Text and jpegs by courtesy of hathitrust.org www.hathitrust.org, compiled by motorracinghistory.com
The Automobile, Vol. XXVI (26), No.20, May 16, 1912
Wire Wheel Again Comes to the Front
Lightness, Flexibility, Strength Against Vibration and Shock, and Tire Economy Points in Its Favor
Mode of Manufacture as Carried on at the McCue Company’s Plant
HISTORY repeats itself. Wire wheels, used exclusively in automobiles when this type of vehicle first made its appearance, had to make room for wood wheels when the industry developed further. But if the wire wheel maker’s art had not progressed far enough when the automobile entered the roads of the world, this art quietly developed during the last decade, and today stands ready to challenge the wood wheel industry, although the latter’s products are found on an overwhelming majority of cars now in operation, especially in this country. Laboratory and road tests, as well as races of all kinds, demonstrate the virtues of wire wheels in a forcible way, so that manufacturers cannot help sitting up and taking notice of the wheel that has come back.
Wire wheels, when compared with wood wheels, show these principal points of difference. They are lighter and more flexible. Other advantages claimed for them are greater strength, both against vibration and shock, and increased tire economy. The reasons for the latter feature are that owing to the elastic wire spokes, the rim starts and stops gradually, whereas if mounted on a wooden wheel it experiences more or less of a jerk in either case. Then there is the fact that wire wheels keep very cool even if rotating rapidly and are thereby enabled to radiate the heat generated by the tires, while wood retains a great amount of heat; so that in the latter case the tires are not cooled and rubber and fabric are bound to suffer from the effects of this condition.
A material difference between wire and wood wheels lies also in the utilization of the tensile strength of wire wheels as compared with the compressive strength of wood wheels. In long beams, such as the spokes represent, the tensile strength is very much in excess of the compressive strength. Furthermore, the wire wheel divides the work of transmitting torque and of resisting lateral strains into the functions of two sets of spokes, and, moreover, uses the set designed for the latter work to protect the driving spokes from shock. A final advantage claimed for wire wheels is that they are not very apt to skid.

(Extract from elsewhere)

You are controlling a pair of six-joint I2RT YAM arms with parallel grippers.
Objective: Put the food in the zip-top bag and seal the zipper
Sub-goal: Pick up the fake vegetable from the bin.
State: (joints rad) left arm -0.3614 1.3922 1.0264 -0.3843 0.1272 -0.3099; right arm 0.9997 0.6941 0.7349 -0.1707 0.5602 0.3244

A wire wheel properly made represents a flexible system, in which the hub is suspended in a position of stress balance. As wire wheels are made today they are easily removed and replaced on their hubs, offering all the advantages of demountable rims with a lesser weight. The heaviest type of McCue touring car wheel fully assembled weighs 16 pounds.
The wire wheel made by the McCue Company, Buffalo, N. Y., is of the double-row spoke type, there being two rows of wire spokes holding the hub suspended centrally in the axis of the rim. The relative position of the two rows of spokes is shown at II in Fig. 1, while I represents a spoke of the inner row and Jone of the outer row. Owing to the shape of the hub, the inner spokes are shorter than the outer ones, but they exceed them in number, there being forty-two inner spokes and twenty-eight outer ones. The spokes are joined in pairs, or, rather, two spokes are formed of one piece of wire passing through two openings in the cast-steel hub casing and being attached at two different points of the rim. The two spokes formed by one wire thus cross at an angle, and this angle is greatest in the inner row.
How Wire Wheels Are Assembled
In the manufacture of the wheels, tension is applied to both ends of each wire and they are held under this tension by means of the nipples which hold them to the rim. The same tension is applied to all spokes so that they hold the hub in a central position, the stresses in action being tensile in the spokes, the bursting stress in the hub and the compression to which the rim is subjected. In operation the functions of the outer and inner spokes are widely different. The inner spokes I, Fig. 1, presenting short and nearly perpendicular connections between the rim and hub axis, take up the driving strains, and it is for this reason that their number exceeds that of the outer spokes.
The suspended hub is able to equalize itself to strains set up in the wheel, and the amounts of torque carried by inside and outside spokes respectively are proportional to the products of numbers and tangential radius of each set of spokes. There being forty-two inner spokes and twenty-eight outer ones, with tangential radii proportioned as about 4 to 1 (P to S), the ratio of torque carried by the two sets of spokes is as follows:
Inner spokes / Outer spokes = (42 X 4) / (28 X 1) = 6 / 1.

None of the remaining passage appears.